D2RQ consists of a mapping language between relational database schema and RDFS/OWL ontologies. The D2RQ platform creates an RDF view of the relational database, which can be accessed through Jena, Sesame and the SPARQL query language. Additionally, using D2R Server, the relational database can be accessed via the Web through the SPARQL protocol and as Linked Data. The first release of DBpedia in 2007 was done using D2R Server.
Metatomix Semantic Platform
Metatomix’s Semantic Platform allows to map a relational database with an ontology and output the relational data as RDF. The mapping is done through a graphical eclipse plugin. Other structured sources can map to the same ontology allowing data integration under the same ontology.
RDBtoOnto is an automatic tool that generates a populated ontology in RDFS/OWL from a relational database, acting as a ETL tool. This automated tool also provides a user interface that allows specific configurations.
SquirrelRDF is a tool that allows to relational databases to be queried using SPARQL. This tool takes a simplistic approach by not performing any complex model mapping like D2RQ
Triplify is a lightweight plug-in that exposes relational database data as RDF and Linked Data on the Web. There is no SPARQL support. The desired data to be exposed is defined in a series of SQL queries. Triplify is written only in PHP but has been adapted to several popular web applications (WordPress, Joomla, osCommerce, etc)
ODEMapster is a plugin for the NeOn toolkit, which provides a GUI to manage mappings between the relational database and RDFS/OWL ontologies.
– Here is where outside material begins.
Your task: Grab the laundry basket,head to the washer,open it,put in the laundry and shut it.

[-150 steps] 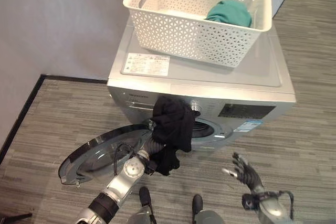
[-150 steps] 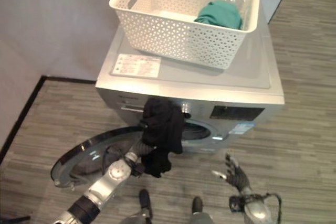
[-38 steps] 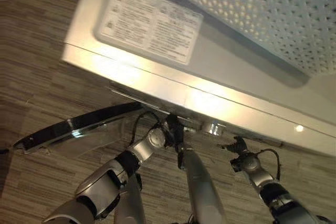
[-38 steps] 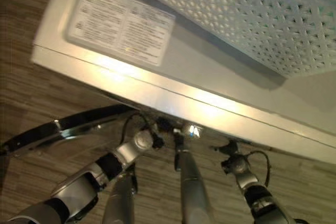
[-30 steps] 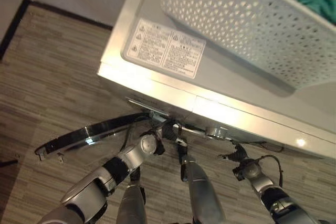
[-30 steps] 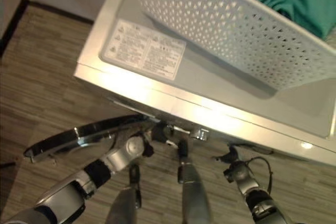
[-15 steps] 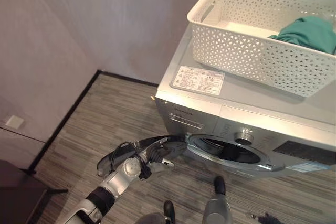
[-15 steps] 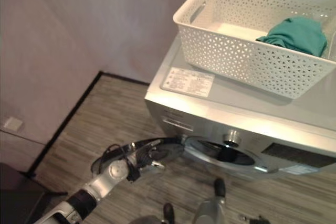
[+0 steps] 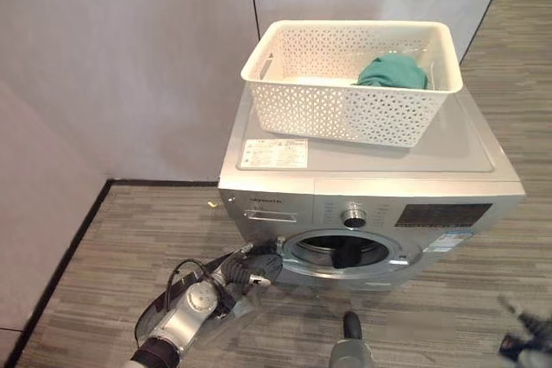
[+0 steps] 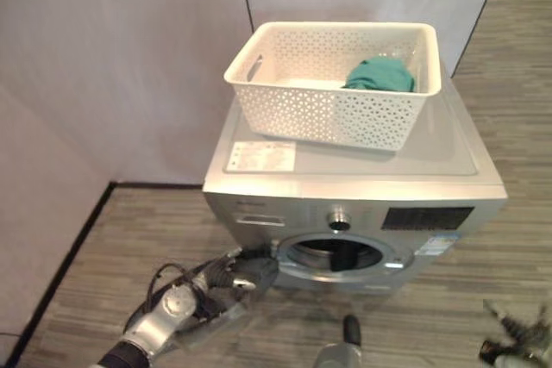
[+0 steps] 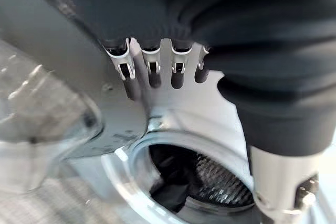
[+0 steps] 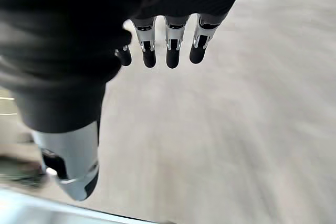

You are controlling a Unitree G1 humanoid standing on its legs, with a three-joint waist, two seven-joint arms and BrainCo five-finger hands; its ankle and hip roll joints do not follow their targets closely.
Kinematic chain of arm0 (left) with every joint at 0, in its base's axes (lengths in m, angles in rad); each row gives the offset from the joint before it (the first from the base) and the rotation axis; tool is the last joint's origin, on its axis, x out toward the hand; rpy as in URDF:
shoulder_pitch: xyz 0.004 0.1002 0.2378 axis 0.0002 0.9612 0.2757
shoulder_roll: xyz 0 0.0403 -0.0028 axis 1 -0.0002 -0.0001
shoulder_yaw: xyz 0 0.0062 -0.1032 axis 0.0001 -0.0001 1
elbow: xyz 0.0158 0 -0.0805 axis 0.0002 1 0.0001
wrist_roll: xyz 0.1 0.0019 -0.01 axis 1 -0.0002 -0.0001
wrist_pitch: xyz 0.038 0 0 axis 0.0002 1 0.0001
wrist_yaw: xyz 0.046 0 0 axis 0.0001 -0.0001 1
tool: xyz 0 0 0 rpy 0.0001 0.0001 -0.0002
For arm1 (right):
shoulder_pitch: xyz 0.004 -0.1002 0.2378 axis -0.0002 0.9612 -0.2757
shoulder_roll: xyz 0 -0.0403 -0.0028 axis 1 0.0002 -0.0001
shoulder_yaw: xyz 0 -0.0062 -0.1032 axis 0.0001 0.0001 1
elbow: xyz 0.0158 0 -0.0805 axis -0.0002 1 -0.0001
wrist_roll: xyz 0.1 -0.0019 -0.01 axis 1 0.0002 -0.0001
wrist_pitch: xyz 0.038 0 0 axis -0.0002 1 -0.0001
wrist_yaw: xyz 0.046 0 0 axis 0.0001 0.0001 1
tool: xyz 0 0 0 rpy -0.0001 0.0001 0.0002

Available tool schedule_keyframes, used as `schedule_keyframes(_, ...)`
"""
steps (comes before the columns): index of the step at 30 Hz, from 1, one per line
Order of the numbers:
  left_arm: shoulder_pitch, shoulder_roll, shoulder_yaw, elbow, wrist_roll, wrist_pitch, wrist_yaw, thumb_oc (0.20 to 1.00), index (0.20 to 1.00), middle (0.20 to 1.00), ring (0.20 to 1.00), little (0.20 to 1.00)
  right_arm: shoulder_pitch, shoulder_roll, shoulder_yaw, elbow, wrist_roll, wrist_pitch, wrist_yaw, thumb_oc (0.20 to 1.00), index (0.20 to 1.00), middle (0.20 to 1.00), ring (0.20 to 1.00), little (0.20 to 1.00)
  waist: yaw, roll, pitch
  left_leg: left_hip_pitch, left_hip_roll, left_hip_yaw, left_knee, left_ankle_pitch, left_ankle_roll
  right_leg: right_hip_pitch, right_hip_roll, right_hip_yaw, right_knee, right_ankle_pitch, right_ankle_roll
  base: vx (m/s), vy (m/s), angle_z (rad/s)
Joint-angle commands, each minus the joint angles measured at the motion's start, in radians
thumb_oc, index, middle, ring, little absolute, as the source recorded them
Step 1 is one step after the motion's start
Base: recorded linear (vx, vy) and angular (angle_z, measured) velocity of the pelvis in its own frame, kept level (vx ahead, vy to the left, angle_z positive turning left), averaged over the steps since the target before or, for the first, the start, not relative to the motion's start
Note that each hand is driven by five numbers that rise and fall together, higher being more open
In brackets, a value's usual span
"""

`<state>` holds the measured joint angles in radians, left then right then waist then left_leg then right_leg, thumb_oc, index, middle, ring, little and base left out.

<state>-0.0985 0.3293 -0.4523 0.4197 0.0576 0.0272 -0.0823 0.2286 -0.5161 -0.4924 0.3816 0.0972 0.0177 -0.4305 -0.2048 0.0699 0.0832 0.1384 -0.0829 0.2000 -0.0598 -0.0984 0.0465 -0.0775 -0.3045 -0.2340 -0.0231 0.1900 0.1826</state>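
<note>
The left hand (image 9: 250,269) reaches low toward the front of the washer (image 9: 371,187), at the inner edge of the open door (image 10: 226,299), which hangs swung out to the left of the drum opening (image 9: 345,252). In the left wrist view its fingers (image 11: 151,69) are straight and lie against the door's grey rim, with nothing curled round it. The right hand (image 12: 157,40) hangs low near the floor (image 9: 103,247) at the right of the washer, fingers loosely extended and holding nothing.

The white laundry basket (image 9: 345,114) stands on the washer's top, toward its back edge, with a green garment (image 9: 392,71) lying in its right rear corner. A dark garment (image 11: 173,184) lies inside the drum, seen through the opening.

A white label (image 9: 274,153) with small print sits at the front left corner of the washer's top; its writing is too small to read. A dial (image 9: 352,217) and a dark display panel (image 9: 440,215) are on the front.
</note>
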Motion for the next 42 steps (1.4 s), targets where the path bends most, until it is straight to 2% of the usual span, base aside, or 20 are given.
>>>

The mappings are expressed in the R2O language.
Oracle Database 11g supports RDF, RDFS and OWL data management as a native triple store. It is also integrates relational database with other RDF data and is able to combine SQL queries of relational data with RDF graphs and ontologies stored together. It also provides support to Jena.
Ultrawrap is an automatic tool that automatically exposes relational databases as RDF and allows them to be queried using SPARQL. An OWL ontology is generated and then it can be mapped to a domain OWL ontology through a GUI. This tool makes maximal re-use of existing commercial SQL infrastructure by letting the SQL optimizer do the SPARQL query execution. This tool will be released in summer 2010.
Virtuoso RDF Views maps relational data into RDF and allows SPARQL queries to be executed over the relational database and at the same time with a local RDF store, enabling integration of relational and RDF data.
Future of RDB2RDF
Depending on the use case, RDB2RDF is either the end or the means to an end. If you are interested in getting your relational database on the Semantic Web as Linked Data, then you can use existing RDB2RDF tools that will get you to that goal very quickly. However, if your goal is data integration, RDB2RDF is a means to the end, in other words, you can achieve data integration after your data is in RDF. RDB2RDF will get you there.
RDB2RDF has a very exciting future in the short term. The W3C’s RDB2RDF Working Group recently published a Use Case and Requirements document. The next step is to start working on a standarized mapping language. One of the interesting challenges in the long term is to see the adoption of this standard by the major database vendors.
Disclaimer: The views of this blog post reflect only the author’s view and do not reflect the views of the W3C RDB2RDF Working Group.